Invest in a crate like others have mentioned, this will only help you in the long run.
Remember to praise her for everything positive she does. You have inherited a friend for life, she will be loyal to you and follow you to the ends of the earth.

Keep asking questions on this forum, there is a great wealth of knowledge in these members, new and veteran.
Good luck and keep us posted.


----------



## Linescreamer (Sep 28, 2010)

You have a fantastic opportunity! This dog will be your best friend in no time. I would treat the dog like a buddy. Provide the dog with a place of her own and stuff to keep her busy. (Plastic water bottles, towels tied in knots, nylabone. Give her a little peanut butter in a Kong toy daily, and she'll love you. ;D Ask the friend what commands she was taught and take it from there. For the first few weeks concentrate on being supportive and friendly. Set some boundaries but only the important ones. These dogs will destroy the house if you let them. This and the need for them to have a den of their own, is the best reason I can give you as to why a wire crate would help you both. Make the crate a nice place for her with a bath towel on the floor and treats hidden inside for her to find. ;D When in doubt treat her like a 5 year old who needs your support and guidance.


----------



## MaggieD (Jan 28, 2011)

Aw! Im sure you are nevous haha but so is your Vizsla, so just make sure at every interaction you have with her you stay calm and find your "happy place" because they feed off your energy. If youre mad about the situation, shell be able to tell and itll make her that much more upset. 
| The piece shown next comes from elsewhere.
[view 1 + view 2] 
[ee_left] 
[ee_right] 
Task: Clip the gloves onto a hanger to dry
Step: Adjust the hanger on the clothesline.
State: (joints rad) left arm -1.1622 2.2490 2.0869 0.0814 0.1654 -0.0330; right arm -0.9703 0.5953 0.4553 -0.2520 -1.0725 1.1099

My advice is to get some peanut butter, put a dollop on a spoon, let her sniff at it, ask her to sit and when she does give it to her. Start from there and then see what she can do. This will help her associate you with yummy treats and give you a positive connotation in her eyes. I wouldnt just give her treats for no reason, at least make sure youve walked her or she has to sit first.
Do this same thing when you go for a walk. When she lets you put on her leash, give her a little treat. If you do this the first couple of days then taper out the treats for only big accomplishments she will have no trouble easing up to you!


----------



## kdryan (Apr 25, 2011)

They don't sound like much of a friend if they would coerce you into taking their dog like that...


----------



## sarahaf (Aug 17, 2009)

I feel very sad for the dog. These dogs are sooo attached to their humans, it must be very traumatic for her. I honestly think the only important thing at this juncture is offering affection (including physical contact), consistency, and reassurance. Training comes second--although I agree that contingent rewards for obedience might help build her confidence and develop a bond, and that crate training is a must for safety. But if she isn't used to a crate at this point, I'd do it gradually if you can (starting with feeding her in the crate with the door open and let her develop positive associations to it before you ever progress to closing the door). These were the gradual instructions that we worked off of. http://www.mspca.org/programs/pet-owner-resources/dog-care/dog-behavior-tips/crate-training.html

I do hope we get an update!


----------